• **Data excerpts**
== Segment start ==
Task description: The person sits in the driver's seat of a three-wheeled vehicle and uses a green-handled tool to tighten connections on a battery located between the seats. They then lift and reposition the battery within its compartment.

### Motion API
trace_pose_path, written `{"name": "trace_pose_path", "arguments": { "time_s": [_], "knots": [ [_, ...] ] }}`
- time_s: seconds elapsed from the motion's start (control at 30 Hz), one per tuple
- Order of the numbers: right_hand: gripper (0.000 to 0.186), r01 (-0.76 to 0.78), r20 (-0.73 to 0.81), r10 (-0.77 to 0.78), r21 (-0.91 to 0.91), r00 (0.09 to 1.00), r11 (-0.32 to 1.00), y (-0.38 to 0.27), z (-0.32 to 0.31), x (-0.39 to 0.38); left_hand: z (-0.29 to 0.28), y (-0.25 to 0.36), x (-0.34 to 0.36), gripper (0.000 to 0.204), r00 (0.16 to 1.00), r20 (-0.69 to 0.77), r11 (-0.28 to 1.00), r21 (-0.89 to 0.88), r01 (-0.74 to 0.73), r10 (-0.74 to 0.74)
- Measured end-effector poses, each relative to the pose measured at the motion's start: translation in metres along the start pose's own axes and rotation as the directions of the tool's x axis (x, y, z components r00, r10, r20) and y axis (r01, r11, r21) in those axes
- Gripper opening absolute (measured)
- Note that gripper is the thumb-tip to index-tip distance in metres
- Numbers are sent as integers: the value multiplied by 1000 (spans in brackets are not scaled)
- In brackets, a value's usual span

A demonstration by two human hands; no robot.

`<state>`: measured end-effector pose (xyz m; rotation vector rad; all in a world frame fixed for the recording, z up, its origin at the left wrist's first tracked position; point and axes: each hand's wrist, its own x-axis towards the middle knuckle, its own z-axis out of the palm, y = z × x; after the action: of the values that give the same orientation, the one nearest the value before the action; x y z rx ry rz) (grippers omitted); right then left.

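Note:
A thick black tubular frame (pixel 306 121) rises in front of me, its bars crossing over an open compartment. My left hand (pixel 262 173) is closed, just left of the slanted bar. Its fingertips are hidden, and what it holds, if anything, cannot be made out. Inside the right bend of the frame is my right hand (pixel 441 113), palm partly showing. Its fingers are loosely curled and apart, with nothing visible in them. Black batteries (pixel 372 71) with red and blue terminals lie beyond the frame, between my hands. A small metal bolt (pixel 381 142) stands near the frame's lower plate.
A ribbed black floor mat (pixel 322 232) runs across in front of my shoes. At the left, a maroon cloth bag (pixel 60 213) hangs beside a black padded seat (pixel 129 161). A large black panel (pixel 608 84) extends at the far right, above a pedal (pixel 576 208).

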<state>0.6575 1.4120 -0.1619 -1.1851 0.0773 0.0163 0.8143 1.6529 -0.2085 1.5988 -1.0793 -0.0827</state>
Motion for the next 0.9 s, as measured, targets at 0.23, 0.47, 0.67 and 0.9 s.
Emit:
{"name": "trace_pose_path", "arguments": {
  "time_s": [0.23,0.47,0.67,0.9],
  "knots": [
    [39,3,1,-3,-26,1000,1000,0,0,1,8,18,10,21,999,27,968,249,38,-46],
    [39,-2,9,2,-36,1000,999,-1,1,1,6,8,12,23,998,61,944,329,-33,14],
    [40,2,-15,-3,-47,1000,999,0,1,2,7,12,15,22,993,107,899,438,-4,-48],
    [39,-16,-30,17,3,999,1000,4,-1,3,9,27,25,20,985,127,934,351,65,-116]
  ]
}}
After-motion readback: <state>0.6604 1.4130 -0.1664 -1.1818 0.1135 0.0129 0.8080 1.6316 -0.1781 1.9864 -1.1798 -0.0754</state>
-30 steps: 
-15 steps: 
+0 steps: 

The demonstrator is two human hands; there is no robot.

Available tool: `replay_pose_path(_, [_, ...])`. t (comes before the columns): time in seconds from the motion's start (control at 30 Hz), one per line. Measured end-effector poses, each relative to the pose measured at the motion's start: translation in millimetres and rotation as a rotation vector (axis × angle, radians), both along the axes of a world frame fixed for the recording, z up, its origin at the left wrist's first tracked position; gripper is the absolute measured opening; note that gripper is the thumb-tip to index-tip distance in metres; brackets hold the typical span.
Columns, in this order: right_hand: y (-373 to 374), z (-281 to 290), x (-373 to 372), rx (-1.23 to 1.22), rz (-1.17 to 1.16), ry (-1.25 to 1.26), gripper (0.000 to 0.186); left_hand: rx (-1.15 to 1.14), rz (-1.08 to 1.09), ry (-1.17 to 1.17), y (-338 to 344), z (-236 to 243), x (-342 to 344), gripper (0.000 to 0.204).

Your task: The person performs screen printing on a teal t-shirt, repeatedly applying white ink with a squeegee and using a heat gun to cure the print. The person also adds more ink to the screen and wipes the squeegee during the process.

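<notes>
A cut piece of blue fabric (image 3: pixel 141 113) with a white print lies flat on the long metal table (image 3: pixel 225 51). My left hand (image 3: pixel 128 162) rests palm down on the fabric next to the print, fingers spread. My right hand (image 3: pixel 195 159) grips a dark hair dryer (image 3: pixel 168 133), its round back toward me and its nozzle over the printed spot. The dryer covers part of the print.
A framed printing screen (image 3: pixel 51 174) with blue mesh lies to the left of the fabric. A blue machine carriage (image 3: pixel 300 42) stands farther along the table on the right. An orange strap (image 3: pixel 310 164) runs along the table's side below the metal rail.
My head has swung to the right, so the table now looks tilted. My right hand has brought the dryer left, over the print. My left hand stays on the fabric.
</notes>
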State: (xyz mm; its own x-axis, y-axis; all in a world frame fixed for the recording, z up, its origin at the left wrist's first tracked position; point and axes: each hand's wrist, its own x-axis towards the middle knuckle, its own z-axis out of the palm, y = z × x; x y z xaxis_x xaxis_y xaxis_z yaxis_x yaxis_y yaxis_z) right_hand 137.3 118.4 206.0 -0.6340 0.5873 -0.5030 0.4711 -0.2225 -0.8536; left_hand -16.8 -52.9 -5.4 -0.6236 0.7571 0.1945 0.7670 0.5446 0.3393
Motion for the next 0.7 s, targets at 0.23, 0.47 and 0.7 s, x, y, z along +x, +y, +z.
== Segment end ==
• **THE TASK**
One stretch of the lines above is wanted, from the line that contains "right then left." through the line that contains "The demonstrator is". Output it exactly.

• **ANSWER BOX**
`<state>`: measured end-effector pose (xyz m; rotation vector rad; all in a world frame fixed for the recording, z up, its origin at the left wrist's first tracked position; point and axes: each hand's wrist, its own x-axis towards the middle knuckle, its own z-axis out of the palm, y = z × x; after the action: of the values that give the same orientation, the one nearest the value before the action; x y z rx ry rz) (grippers omitted); right then left.

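Note:
A thick black tubular frame (pixel 306 121) rises in front of me, its bars crossing over an open compartment. My left hand (pixel 262 173) is closed, just left of the slanted bar. Its fingertips are hidden, and what it holds, if anything, cannot be made out. Inside the right bend of the frame is my right hand (pixel 441 113), palm partly showing. Its fingers are loosely curled and apart, with nothing visible in them. Black batteries (pixel 372 71) with red and blue terminals lie beyond the frame, between my hands. A small metal bolt (pixel 381 142) stands near the frame's lower plate.
A ribbed black floor mat (pixel 322 232) runs across in front of my shoes. At the left, a maroon cloth bag (pixel 60 213) hangs beside a black padded seat (pixel 129 161). A large black panel (pixel 608 84) extends at the far right, above a pedal (pixel 576 208).
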
<state>0.6575 1.4120 -0.1619 -1.1851 0.0773 0.0163 0.8143 1.6529 -0.2085 1.5988 -1.0793 -0.0827</state>
Motion for the next 0.9 s, as measured, targets at 0.23, 0.47, 0.67 and 0.9 s.
Emit:
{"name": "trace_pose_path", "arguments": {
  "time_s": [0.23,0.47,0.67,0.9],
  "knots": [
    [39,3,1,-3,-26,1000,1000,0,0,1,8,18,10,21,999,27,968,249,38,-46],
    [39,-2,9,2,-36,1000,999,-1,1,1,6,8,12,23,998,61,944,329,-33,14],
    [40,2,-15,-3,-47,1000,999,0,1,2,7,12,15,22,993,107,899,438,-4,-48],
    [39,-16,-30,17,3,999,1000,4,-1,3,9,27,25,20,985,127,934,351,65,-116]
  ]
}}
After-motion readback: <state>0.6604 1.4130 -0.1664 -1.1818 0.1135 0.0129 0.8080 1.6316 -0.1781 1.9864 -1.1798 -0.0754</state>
-30 steps: 
-15 steps: 
+0 steps: 

The demonstrator is two human hands; there is no robot.

This is the complete output for the exercise.